For fan cells that are far from square, we believe it likely that the minimum air speed estimate (and uniformity) will be lower than estimated by the model. To account for this, we reduce the minimum airspeed estimate by dividing it by the cell aspect ratio. The area-weighted average airspeed will likely remain similar as long as the cell aspect ratio is below 1.5 (the default maximum constraint on this parameter). Additionally, the accuracy of the highest air speed estimate will probably remain similar in the vast majority of cases. That is because the highest air speed occurs directly under the fan and is primarily driven by the fan, not the room geometry.
Similarly, fans often must be placed 'off-center' within their cell due to practical constraints. For reasonably off-center fans (e.g. those that are less than 0.05 times the cell width off-center), we expect similar effects as with non-square cells above.
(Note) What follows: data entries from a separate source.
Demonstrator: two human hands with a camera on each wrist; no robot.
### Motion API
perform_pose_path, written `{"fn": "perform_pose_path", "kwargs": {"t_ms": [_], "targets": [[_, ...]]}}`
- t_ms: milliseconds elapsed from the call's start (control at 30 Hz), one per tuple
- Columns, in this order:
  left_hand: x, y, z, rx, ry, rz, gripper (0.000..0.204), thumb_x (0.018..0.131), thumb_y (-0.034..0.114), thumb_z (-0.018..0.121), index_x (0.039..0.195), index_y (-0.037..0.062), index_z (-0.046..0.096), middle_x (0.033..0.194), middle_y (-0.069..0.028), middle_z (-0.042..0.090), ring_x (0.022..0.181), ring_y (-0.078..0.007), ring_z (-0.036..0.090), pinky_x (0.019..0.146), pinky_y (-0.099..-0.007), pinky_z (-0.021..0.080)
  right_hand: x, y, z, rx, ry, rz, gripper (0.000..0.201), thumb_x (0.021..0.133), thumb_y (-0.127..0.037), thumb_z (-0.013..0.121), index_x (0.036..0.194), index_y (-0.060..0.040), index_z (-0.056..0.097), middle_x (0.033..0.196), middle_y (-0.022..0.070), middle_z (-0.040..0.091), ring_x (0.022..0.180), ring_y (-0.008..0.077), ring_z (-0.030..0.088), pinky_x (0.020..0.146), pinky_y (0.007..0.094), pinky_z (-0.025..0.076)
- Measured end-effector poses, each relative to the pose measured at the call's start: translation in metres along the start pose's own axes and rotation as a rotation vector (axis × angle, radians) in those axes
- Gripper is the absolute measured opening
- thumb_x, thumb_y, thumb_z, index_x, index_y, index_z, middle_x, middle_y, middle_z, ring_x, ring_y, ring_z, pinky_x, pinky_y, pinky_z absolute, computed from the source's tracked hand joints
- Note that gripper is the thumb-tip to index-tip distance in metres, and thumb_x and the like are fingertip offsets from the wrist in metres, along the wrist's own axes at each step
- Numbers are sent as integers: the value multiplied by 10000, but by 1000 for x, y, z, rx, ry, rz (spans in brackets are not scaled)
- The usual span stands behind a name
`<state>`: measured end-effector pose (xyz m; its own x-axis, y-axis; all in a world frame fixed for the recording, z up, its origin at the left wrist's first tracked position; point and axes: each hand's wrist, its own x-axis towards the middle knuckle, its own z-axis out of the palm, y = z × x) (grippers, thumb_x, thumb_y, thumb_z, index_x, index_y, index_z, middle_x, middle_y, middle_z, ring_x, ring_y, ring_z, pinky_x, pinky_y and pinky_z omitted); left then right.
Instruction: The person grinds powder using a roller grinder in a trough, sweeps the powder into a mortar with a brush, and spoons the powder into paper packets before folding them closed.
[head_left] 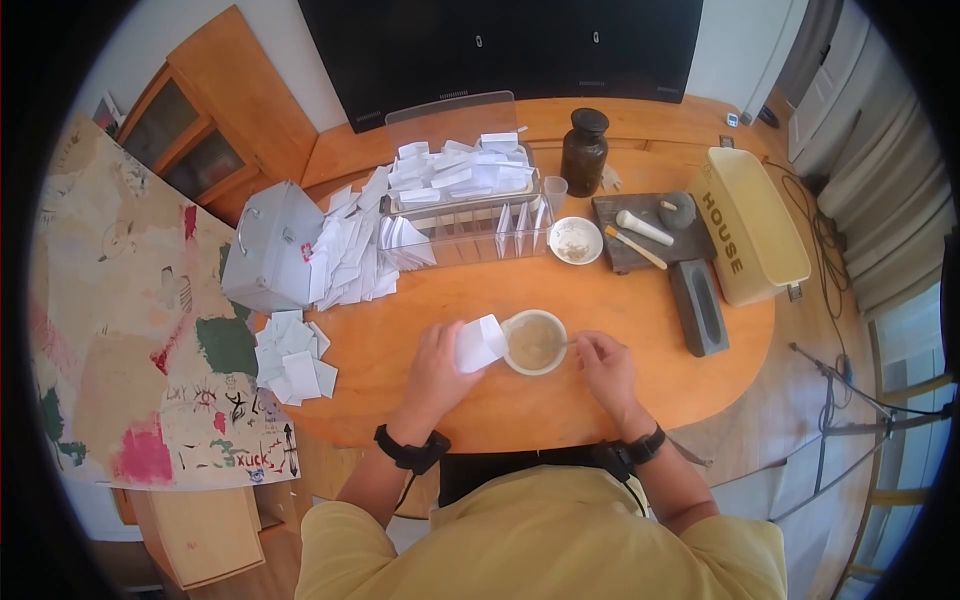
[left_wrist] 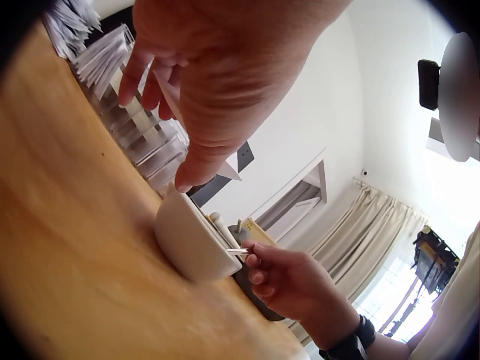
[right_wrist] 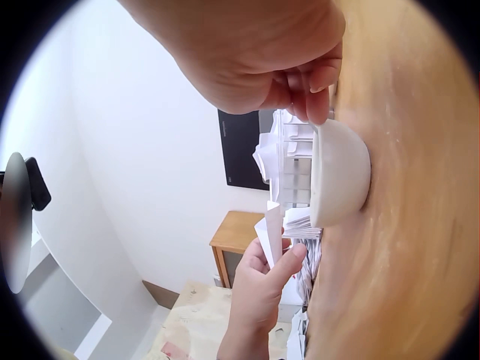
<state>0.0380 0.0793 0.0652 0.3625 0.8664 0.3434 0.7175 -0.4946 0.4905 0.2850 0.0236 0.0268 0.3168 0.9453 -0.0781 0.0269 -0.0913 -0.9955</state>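
A white bowl [head_left: 534, 372] of tan powder [head_left: 530, 343] stands on the table in front of the person. My left hand [head_left: 437, 362] grips a folded white paper packet [head_left: 482, 345] at the bowl's left rim. The packet's open end faces the bowl. From the right, my right hand [head_left: 607, 370] pinches the thin handle of a small spoon [head_left: 570, 344] between thumb and fingertips, over the bowl's rim. The spoon's far end reaches into the powder. In the left wrist view the bowl [left_wrist: 191, 240] stands upright between both hands.
Behind the bowl, a clear divided box [head_left: 460, 235] holds many paper packets. Loose packets [head_left: 350, 245] lie beside a metal case [head_left: 270, 250]. To the right are a small dish [head_left: 575, 255], dark jar [head_left: 585, 155], pestle [head_left: 645, 228], brush [head_left: 640, 251], stone trough [head_left: 698, 310] and yellow bin [head_left: 755, 235].
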Motion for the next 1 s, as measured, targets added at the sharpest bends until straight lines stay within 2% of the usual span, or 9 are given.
{"fn": "perform_pose_path", "kwargs": {"t_ms": [167, 300, 567, 867, 1000], "targets": [[-1, 0, 4, -9, -6, 15, 604, 630, 152, 823, 1137, 15, 525, 1034, -159, 562, 974, -355, 538, 827, -420, 468, 5, 10, -2, 200, 3, 115, 165, 946, -84, 542, 967, 31, 658, 758, 41, 644, 563, 68, 537, 529, 207, 461], [-1, 0, 9, -29, -23, 20, 602, 629, 147, 819, 1138, 15, 526, 1034, -157, 563, 975, -353, 536, 822, -421, 468, 6, 7, -7, 254, 17, 139, 160, 944, -95, 553, 965, 22, 659, 756, 41, 643, 552, 78, 545, 521, 201, 451], [2, 8, 13, -41, -14, 36, 597, 637, 165, 828, 1132, 16, 529, 1023, -157, 568, 963, -355, 544, 815, -421, 472, 7, -38, -4, 327, 0, 130, 146, 939, -109, 573, 966, 3, 663, 754, 31, 642, 561, 79, 556, 512, 191, 418], [2, 15, 16, -129, -13, 20, 605, 632, 181, 846, 1124, 21, 531, 1028, -156, 568, 967, -347, 552, 812, -410, 474, 2, -36, 32, 204, -131, 3, 142, 940, -69, 566, 1001, 11, 667, 790, 29, 647, 616, 67, 551, 583, 203, 460], [1, 15, 18, -159, -7, -7, 610, 629, 186, 851, 1125, 30, 532, 1034, -153, 568, 969, -344, 554, 813, -409, 475, -5, -42, 33, -33, -220, -286, 123, 916, -46, 590, 994, -10, 678, 793, 59, 650, 621, 116, 561, 586, 228, 459]]}}
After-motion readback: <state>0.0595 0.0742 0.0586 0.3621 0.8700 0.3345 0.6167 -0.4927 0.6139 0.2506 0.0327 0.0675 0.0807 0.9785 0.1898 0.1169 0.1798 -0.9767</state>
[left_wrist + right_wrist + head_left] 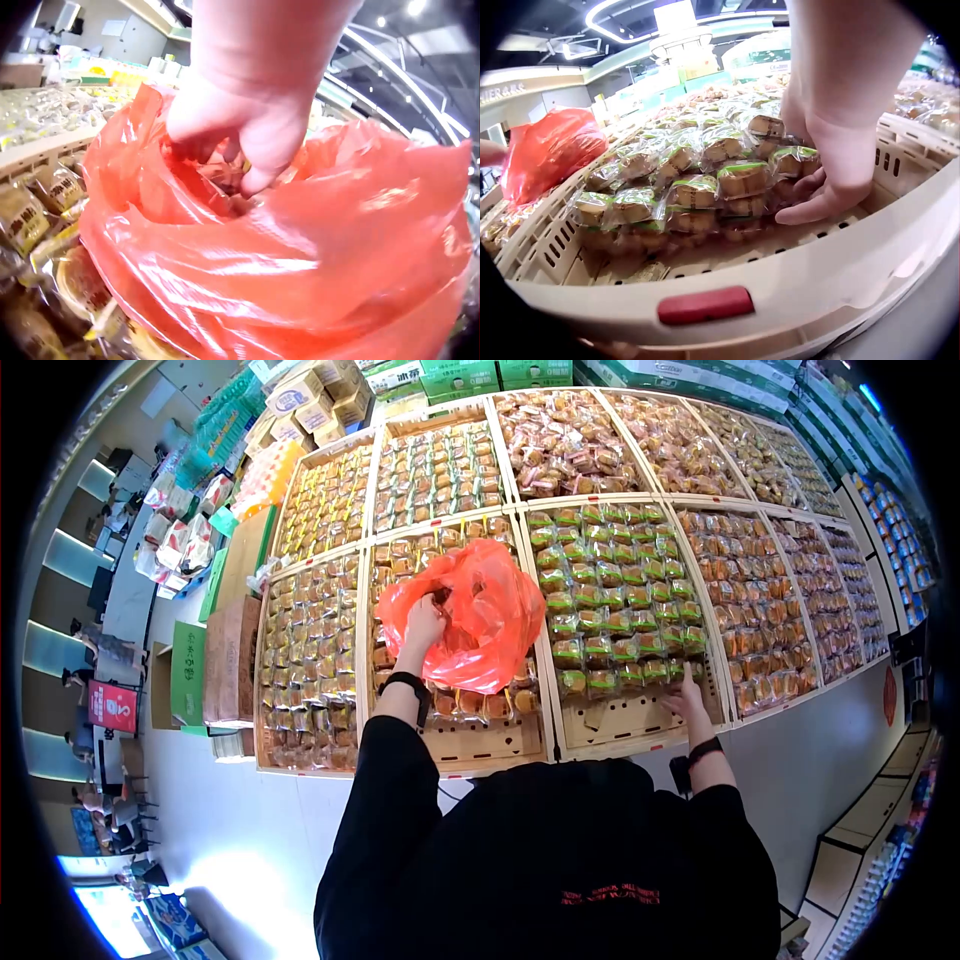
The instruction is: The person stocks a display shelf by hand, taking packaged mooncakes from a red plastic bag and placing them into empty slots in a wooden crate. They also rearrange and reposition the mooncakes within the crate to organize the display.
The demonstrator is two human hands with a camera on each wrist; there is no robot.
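Observation:
A red plastic bag (490, 635) stands over a crate of wrapped cakes. My left hand (425, 625) grips the bag at its mouth, fingers bent down inside it. In the left wrist view the thumb of the left hand (251, 142) points down into the bag (300, 277), where wrapped items show. My right hand (690, 700) is at the front right end of the green-labelled wrapped cakes (610, 610). In the right wrist view the right hand (836, 165) has its fingers spread beside the nearest cake packs (746, 180), thumb low in front, other fingertips hidden behind packs.
Crates of other wrapped cakes (760, 610) spread left, right and behind. The crate's front rim (622, 307) carries a red tag (705, 305). Cardboard boxes (232, 660) stand at the left, and stacked cartons (310, 405) at the back. Several people sit far left.

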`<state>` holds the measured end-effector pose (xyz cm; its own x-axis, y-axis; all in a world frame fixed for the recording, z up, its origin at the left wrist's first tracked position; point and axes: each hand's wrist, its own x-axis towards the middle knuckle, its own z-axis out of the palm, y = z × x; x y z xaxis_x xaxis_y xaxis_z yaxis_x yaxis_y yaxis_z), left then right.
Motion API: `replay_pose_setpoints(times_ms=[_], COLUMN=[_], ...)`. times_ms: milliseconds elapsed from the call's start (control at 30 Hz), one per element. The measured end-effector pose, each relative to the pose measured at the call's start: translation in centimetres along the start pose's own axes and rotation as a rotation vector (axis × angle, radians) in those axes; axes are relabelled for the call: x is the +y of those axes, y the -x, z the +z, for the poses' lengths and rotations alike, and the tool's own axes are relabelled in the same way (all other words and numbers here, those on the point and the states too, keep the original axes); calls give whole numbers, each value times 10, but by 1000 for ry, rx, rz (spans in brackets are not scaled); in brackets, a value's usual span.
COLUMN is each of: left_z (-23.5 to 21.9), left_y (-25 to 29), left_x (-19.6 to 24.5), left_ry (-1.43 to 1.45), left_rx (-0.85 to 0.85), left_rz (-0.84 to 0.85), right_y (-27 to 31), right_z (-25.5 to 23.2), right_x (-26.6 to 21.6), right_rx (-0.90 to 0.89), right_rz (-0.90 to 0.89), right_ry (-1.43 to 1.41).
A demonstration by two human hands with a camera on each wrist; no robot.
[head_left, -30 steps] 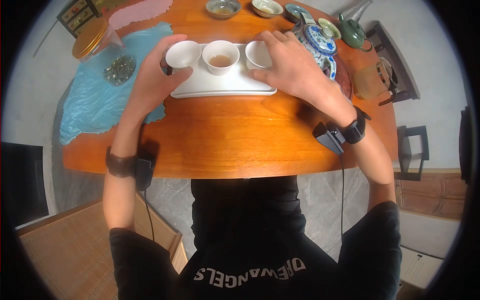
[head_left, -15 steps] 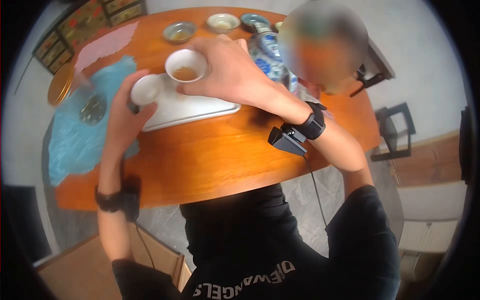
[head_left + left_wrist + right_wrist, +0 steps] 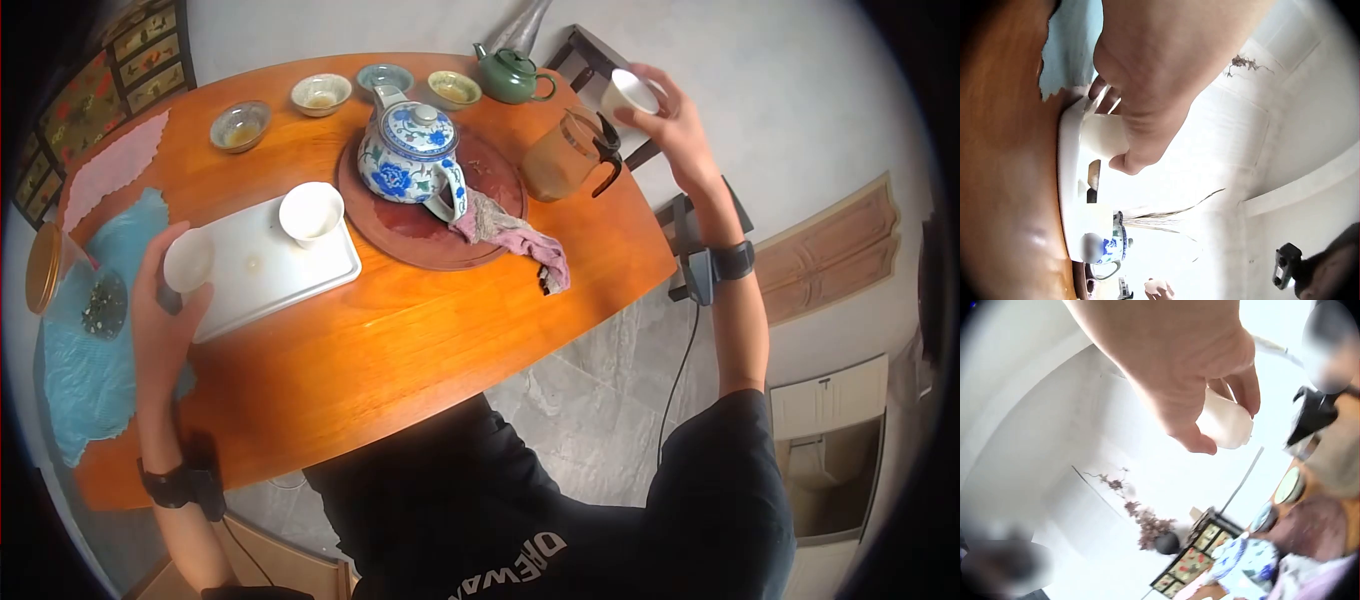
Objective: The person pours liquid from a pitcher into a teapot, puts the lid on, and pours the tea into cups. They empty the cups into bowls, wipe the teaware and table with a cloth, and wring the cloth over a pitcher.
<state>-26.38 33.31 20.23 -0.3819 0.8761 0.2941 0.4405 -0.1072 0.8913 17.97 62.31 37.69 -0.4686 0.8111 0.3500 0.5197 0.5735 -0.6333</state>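
Note:
My left hand [image 3: 165, 310] grips a white cup [image 3: 190, 260] at the left end of the white tray [image 3: 265, 265]; the left wrist view shows fingers and thumb around that cup [image 3: 1105, 134]. Another white cup [image 3: 311, 213] stands upright near the tray's right end, untouched. Out past the table's right edge, my right hand [image 3: 690, 135] holds a third white cup [image 3: 632, 92] in the air, tilted. In the right wrist view its thumb and fingers pinch the cup [image 3: 1225, 422]. What this cup contains cannot be seen.
A blue-and-white teapot [image 3: 405, 160] and a pink cloth [image 3: 515, 235] lie right of the tray on a round brown board [image 3: 470, 250]. Beyond are a glass pitcher [image 3: 560, 160], green teapot [image 3: 512, 75] and several small bowls. Dried leaves [image 3: 104, 305] lie left on blue cloth [image 3: 75, 385].
My right hand took hold of the middle cup with brown liquid, lifted it, and carried it far right past the table edge. The head view has turned right. My left hand remains around its cup.

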Motion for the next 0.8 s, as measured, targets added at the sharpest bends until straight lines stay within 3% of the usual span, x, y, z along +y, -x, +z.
replay_pose_setpoints(times_ms=[67, 167, 233, 267, 333, 467, 533, 633, 767, 800], left_z=[0, 2, 1, 1, 1, 1, 1, 0, -2, -1], left_y=[0, -1, -1, -1, 0, 0, 0, 0, -1, -1], left_x=[1, 2, 1, 1, 1, 3, 3, 1, 0, 1], left_ry=[16, 11, -21, -21, -19, -5, 15, -9, -28, -15], left_rx=[-5, -6, 6, 4, 5, -2, 0, -9, -22, -17], left_rz=[0, 2, -1, 2, -14, -18, -10, 0, -21, -12], right_y=[1, 5, 2, 2, 0, -4, -7, -12, -15, -17], right_z=[-5, -9, -9, -11, -10, -6, -3, -7, -4, -7], right_x=[23, 26, 38, 40, 33, 22, 26, 17, 20, 17], right_rx=[72, 129, 147, 150, 113, 73, -51, 48, -90, -13], right_rz=[21, -10, -292, -290, -490, -623, -789, -775, -889, -847], right_ry=[57, 476, 648, 650, 889, 1004, 1121, 1140, 1167, 1129])
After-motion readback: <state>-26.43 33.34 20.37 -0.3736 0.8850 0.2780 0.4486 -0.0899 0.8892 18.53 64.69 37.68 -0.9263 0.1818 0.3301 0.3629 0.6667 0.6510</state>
In cases with furniture directly under the fan, the highest airspeed will likely be higher, as will the area-weighted average air-speeds. More information and measured data can be found in this article.
A reasonable, conservative approximation is that every 1 °C (2 °F) increase in the cooling setpoint will reduce total HVAC energy consumption by 10%. The actual savings depends highly on the climate, building, system, and operation of the particular case in question. The CBE Setpoint Savings Calculator allows quick estimation of savings for a simulated office building in a particular climate zone, for a particular change in setpoints, breaking the savings results down by fan, cooling, and heating energy savings. In practice, the actual savings can be higher, notably so in cases where the building contains many zones that heat (or 'reheat') and cool during the same day.